Ma su Netflix, il tono acido di Barris scende a un livello di pH ancora più basso. I colpi sono così taglienti e decisamente cattivi, puoi sentirti meno uno spettatore che un terapista familiare.
Da un lato, #blackAF sembra spesso la versione di Barris nero mi sarebbe piaciuto aver reso in primo luogo: più crudo, più personale e non vincolato dalle note della rete televisiva sulla lingua o sulla relatività. D'altra parte, è uno spettacolo che non avrebbe potuto fare prima di black-ish, perché la sua realtà è specificamente quella di un ricco produttore nero.
#blackAF è uno spettacolo in parte sul denaro, cosa significa per i neri collettivamente e cosa fa a e per le persone individualmente. Lo spettacolo può essere feroce sull'argomento. Descrivendo le gioie di volare in prima classe, dice Kenya, mi sento come se le persone nella parte posteriore dell'aereo fossero animali ora. Ma può anche essere sfumato, come quando esplora l'ambivalenza di Joya sul non lavorare.
ImmagineCredito...Netflix
Il bene prezioso del Kenya, una collana a catena d'oro, diventa la tesi dello spettacolo in miniatura scintillante. Certo, è un pezzo forte per un ragazzo ricco di Hollywood di mezza età. Ma è anche, sostiene il Kenya, un esempio del doppio legame tra neri e denaro. Se compra un'auto sportiva, come fa nell'episodio di debutto, è uno spettacolo. Ma se dovesse guidare una Prius sporca, come un produttore bianco, è solo un tizio nero al verde.
Quel primo episodio è intitolato a causa della schiavitù, una frase che ricorre in tutti e otto i titoli degli episodi. Qualunque domanda tu mi faccia, la risposta sarà a causa della schiavitù, dice Kenya a Drea. È la mia stella polare. È la cosa che mi guida nella vita. La catena d'oro, vista in questo modo, si spiega da sola: prendi quello, schiavitù.
La maggior parte degli episodi porta a un punto sulla razza - come l'adultificazione, il tropo di percepire i bambini neri come più grandi della loro età - illustrata da immagini storiche, come su black-ish.
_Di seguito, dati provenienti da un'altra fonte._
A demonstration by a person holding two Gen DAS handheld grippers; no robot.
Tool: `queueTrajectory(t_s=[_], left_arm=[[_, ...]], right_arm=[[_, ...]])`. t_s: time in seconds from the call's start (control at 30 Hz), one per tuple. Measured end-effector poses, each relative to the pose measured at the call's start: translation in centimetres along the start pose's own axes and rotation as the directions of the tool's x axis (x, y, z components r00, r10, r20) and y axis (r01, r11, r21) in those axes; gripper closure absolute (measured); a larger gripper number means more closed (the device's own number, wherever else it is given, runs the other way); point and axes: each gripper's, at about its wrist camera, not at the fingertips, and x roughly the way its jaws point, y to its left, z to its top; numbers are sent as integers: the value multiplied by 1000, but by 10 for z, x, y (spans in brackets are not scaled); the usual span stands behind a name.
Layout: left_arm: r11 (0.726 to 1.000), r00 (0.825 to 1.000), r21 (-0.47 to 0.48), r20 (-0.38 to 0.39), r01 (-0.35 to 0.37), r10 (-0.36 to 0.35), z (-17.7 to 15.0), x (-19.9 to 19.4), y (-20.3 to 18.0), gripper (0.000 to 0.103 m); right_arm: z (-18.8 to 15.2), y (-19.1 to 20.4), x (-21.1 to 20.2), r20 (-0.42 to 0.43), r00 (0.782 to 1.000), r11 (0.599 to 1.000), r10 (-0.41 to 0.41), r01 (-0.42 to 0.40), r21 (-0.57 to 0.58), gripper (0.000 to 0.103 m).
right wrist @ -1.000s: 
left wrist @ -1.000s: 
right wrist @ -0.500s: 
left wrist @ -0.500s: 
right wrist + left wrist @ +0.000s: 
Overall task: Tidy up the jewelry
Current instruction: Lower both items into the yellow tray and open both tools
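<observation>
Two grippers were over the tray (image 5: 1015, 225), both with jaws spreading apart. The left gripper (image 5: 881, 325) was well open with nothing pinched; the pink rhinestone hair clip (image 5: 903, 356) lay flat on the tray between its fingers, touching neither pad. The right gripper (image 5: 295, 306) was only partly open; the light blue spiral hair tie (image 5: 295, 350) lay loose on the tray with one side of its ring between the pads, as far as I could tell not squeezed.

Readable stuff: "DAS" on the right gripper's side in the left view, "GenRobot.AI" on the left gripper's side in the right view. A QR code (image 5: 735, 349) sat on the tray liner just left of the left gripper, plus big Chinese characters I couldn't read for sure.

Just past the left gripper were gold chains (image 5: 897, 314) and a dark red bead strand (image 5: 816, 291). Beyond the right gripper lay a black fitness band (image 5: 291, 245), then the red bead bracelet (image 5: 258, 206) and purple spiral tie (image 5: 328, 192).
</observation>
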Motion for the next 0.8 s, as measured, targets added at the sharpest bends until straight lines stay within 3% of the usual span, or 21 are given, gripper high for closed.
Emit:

La stanza degli sceneggiatori di sitcom del Kenya ha la stessa funzione del posto di lavoro pubblicitario di André: un coro greco irritabile di punti di vista bianchi, femminili e altri neri.
Il culmine della stagione arriva nel quinto episodio di grandi dimensioni, quando Kenya si ritrova a odiare un nuovo acclamato film di un regista nero. Diventa un'esplorazione stimolante e divertente di una domanda di cui ha scritto il mio collega Wesley Morris: è doloroso sostenere che un'opera di un artista emarginato non è così buona? O ignorare i difetti del lavoro dei creatori neri - il diritto, come dice il Kenya, di fare arte mediocre - è solo un altro modo per sminuirli?
L'episodio è intelligente, complicato e difficile. È anche l'unico episodio di #blackAF che più chiaramente fa qualcosa di nero che non potrebbe, perché attinge direttamente all'esperienza di Barris come produttore afroamericano.
Questa meta-eco ritorna nell'arco finale di due episodi, quando i Barris, alle prese con alcuni problemi familiari, vanno in vacanza alle Fiji. Questo è qualcosa che avrebbero potuto fare i Johnson - beh, su ABC, lo sarebbe stato Disney World – ma è più netto e scomodo, e accentato con l'ironia che Kenya ha fatto uno spettacolo su una famiglia simile alla sua che combatte ma risolve i suoi problemi.
A un punto basso, si ritrova seduto davanti a una TV, guardando una replica nera. Che bello spettacolo, mormora. È divertente, ma è vero. Ci sono modelli peggiori a cui #blackAF può aspirare.